Le site est structuré en trois grands niveaux ou séquences stratigraphiques, qui des murs au toit se divisent en : couche de plage fossile sur le substrat rocheux. Dans les zones topographiquement plus basses, cette couche présente comme une séquence positive (grain décroissant vers le toit) formée par un conglomérat de galets avec des laminages de gravillons ronds au-dessus et du sable de plage plus haut. Ce sable de plage perd de sa sphéricité vers le toit et avec de la hauteur topographique, parfois on ne peut pas le distinguer du sable granitique. La cémentation est typique avec ses oxydes de fer. Le niveau de terril présente des disconformités sur la plage fossile et de l’érosion par endroits. A l’est de la digue de quartz minier on peut distinguer plusieurs couches formant un grand dépôt au bord en forme de pile.
En nous rapprochant, nous voyons les clastes et les éclats de quartz de toutes les tailles, complètement fractures et sans signe d’une quelconque météorisation. La digue a été complètement écrasée. Quant à sa datation, en ayant choisi un prélèvement de charbons de la pile de débris, nous remontons 43 500 ans en arrière, hors de portée de l’application de la technique du Carbone 14. Ce qui pourrait être questionnable est si la plage fossile est Holocène (d’il y a moins de 10 000 ans) ou Eemiense (dernier inter-glacier, il y a quelques 120 000 ans).
D’un point de vue géologique, la nature et l’eau apporteraient une sélection granulométrique et un aménagement interne au dépôt. Si l’âge était l’holocène, il faudrait encore vérifier que les minéralisations qui accompagnent la digue de quartz sont – en effet – d’intérêt minier. Au contraire, si des minéralisations n’apparaissent pas, l’hypothèse de la mine resterait courte, malgré son âge.
Comme nous le savons déjà, Vigo et ses environs ont des lieux côtiers avec beaucoup de charme et beaucoup d’histoire. Dans ce cas, nous parlons de Cap Estay, un des points les plus occidentaux de la commune de Vigo, situé dans la paroisse d’Oia.
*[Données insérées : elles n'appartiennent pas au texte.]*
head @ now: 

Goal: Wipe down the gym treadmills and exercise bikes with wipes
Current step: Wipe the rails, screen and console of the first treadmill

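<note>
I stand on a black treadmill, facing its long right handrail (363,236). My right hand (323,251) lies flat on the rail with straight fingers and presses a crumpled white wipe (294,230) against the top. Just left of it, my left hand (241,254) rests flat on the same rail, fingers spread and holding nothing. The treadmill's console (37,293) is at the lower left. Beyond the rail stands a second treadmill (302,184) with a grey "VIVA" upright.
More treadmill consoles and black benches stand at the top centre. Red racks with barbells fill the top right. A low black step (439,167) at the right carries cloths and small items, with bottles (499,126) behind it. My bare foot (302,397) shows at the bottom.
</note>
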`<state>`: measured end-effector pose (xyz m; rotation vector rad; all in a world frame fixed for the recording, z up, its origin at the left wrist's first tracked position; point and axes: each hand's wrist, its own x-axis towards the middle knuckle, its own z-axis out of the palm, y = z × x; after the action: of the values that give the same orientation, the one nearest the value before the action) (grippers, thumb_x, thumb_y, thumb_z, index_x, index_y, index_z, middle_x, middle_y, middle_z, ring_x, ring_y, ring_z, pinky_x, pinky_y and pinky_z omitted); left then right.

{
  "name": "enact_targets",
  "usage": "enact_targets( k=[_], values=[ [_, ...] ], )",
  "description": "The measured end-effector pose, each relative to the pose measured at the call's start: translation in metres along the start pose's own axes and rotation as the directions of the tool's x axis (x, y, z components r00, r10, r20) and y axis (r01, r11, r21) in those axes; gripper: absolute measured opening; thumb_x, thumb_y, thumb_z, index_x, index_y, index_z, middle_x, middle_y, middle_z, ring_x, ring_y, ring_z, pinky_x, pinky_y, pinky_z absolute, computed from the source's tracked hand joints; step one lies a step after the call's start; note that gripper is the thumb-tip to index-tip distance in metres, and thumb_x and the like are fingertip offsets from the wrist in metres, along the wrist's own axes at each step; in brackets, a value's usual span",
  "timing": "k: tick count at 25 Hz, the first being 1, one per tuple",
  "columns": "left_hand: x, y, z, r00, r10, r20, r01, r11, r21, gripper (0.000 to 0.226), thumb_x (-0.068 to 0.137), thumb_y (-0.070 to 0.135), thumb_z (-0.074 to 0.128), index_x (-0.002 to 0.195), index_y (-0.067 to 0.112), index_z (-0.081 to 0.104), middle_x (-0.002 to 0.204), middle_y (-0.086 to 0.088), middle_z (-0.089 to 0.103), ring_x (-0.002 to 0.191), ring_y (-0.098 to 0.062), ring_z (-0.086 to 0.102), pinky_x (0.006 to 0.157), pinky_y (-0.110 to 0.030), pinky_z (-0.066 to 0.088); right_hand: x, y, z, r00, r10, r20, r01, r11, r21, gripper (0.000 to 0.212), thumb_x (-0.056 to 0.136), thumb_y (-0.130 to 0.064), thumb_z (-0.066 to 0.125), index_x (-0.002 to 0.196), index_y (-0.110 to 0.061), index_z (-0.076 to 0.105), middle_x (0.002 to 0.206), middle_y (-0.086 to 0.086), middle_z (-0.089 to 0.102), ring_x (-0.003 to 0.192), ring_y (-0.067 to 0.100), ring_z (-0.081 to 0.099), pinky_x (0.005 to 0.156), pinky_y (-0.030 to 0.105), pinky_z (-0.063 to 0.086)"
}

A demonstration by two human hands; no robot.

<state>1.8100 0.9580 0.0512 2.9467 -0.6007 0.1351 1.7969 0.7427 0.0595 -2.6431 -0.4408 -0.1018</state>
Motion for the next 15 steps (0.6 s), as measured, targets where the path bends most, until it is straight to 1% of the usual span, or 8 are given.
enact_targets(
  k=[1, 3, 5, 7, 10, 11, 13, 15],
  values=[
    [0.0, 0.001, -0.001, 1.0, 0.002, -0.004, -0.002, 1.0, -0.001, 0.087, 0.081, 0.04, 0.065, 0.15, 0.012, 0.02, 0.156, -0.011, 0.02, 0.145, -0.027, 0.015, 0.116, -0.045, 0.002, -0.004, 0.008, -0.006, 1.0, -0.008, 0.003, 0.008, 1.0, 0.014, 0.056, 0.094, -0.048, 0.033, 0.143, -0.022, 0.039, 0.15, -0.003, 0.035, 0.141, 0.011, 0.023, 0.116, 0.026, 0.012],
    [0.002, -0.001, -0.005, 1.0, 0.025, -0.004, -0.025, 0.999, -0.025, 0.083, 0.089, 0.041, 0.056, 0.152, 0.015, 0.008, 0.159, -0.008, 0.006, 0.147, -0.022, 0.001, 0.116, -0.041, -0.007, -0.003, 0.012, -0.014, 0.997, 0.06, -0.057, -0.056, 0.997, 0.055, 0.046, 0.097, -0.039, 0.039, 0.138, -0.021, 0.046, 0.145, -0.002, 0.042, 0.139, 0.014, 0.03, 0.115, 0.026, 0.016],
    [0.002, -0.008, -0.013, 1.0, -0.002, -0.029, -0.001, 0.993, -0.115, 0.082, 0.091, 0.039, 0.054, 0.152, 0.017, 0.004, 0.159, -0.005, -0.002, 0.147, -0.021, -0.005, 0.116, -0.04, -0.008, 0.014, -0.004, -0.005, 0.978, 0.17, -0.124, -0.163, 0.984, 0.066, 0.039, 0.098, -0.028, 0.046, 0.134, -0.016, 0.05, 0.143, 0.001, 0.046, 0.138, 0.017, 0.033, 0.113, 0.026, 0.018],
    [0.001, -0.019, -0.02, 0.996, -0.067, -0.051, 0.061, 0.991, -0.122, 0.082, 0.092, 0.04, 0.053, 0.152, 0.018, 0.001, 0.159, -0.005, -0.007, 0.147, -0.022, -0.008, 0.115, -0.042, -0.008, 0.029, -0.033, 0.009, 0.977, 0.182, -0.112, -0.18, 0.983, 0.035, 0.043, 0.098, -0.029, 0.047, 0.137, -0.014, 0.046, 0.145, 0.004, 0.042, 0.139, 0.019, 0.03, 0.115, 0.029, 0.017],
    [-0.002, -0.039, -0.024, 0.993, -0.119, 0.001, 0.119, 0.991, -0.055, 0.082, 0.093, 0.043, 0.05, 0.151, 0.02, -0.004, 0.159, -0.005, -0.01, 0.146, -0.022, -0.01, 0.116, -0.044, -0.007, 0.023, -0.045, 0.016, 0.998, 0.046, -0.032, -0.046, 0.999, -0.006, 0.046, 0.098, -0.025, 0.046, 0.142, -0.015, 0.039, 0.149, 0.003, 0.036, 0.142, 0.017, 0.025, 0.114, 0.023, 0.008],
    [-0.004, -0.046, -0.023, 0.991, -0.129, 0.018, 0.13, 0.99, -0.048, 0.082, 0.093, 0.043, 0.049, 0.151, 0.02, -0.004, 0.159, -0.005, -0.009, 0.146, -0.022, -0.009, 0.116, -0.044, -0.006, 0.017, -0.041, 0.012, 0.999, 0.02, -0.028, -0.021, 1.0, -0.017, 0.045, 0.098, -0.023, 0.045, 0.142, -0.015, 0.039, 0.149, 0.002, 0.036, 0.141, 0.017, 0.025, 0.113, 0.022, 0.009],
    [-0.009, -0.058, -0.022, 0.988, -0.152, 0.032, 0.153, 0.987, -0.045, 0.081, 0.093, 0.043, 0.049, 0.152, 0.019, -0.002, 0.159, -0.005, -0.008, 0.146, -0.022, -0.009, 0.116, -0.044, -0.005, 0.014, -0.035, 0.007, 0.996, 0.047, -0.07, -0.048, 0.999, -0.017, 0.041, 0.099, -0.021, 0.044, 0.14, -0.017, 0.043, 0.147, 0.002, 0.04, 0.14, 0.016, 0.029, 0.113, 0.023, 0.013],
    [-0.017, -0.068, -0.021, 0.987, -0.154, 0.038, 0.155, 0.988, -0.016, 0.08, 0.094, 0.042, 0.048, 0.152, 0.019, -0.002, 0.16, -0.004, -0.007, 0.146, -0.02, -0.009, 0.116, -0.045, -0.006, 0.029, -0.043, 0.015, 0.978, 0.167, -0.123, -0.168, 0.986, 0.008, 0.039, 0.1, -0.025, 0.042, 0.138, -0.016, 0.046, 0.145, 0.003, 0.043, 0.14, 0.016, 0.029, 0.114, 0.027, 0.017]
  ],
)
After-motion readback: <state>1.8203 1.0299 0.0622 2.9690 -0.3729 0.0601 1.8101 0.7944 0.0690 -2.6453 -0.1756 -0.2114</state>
Au Cap Estay on trouve l’institut Océanographique de Vigo qui en fait un site d’intérêt, un phare, et en visitant la zone, nous pouvons de plus profiter de merveilleuses vues grâce à ses falaises. D’autre part, depuis quelques années, nous pouvons observer qu’il possède un site archéologique unique qui constitua une mine d’époque préromaine connue comme « le terril minier de Cap Estay ».
Les différentes recherches sont arrivées à la conclusion que, une partie des falaises de Cap Estay a été utilisé pour son exploitation pour récupérer différents minéraux, c’est ce que nous connaissons aujourd’hui comme la mine de Cap Estay.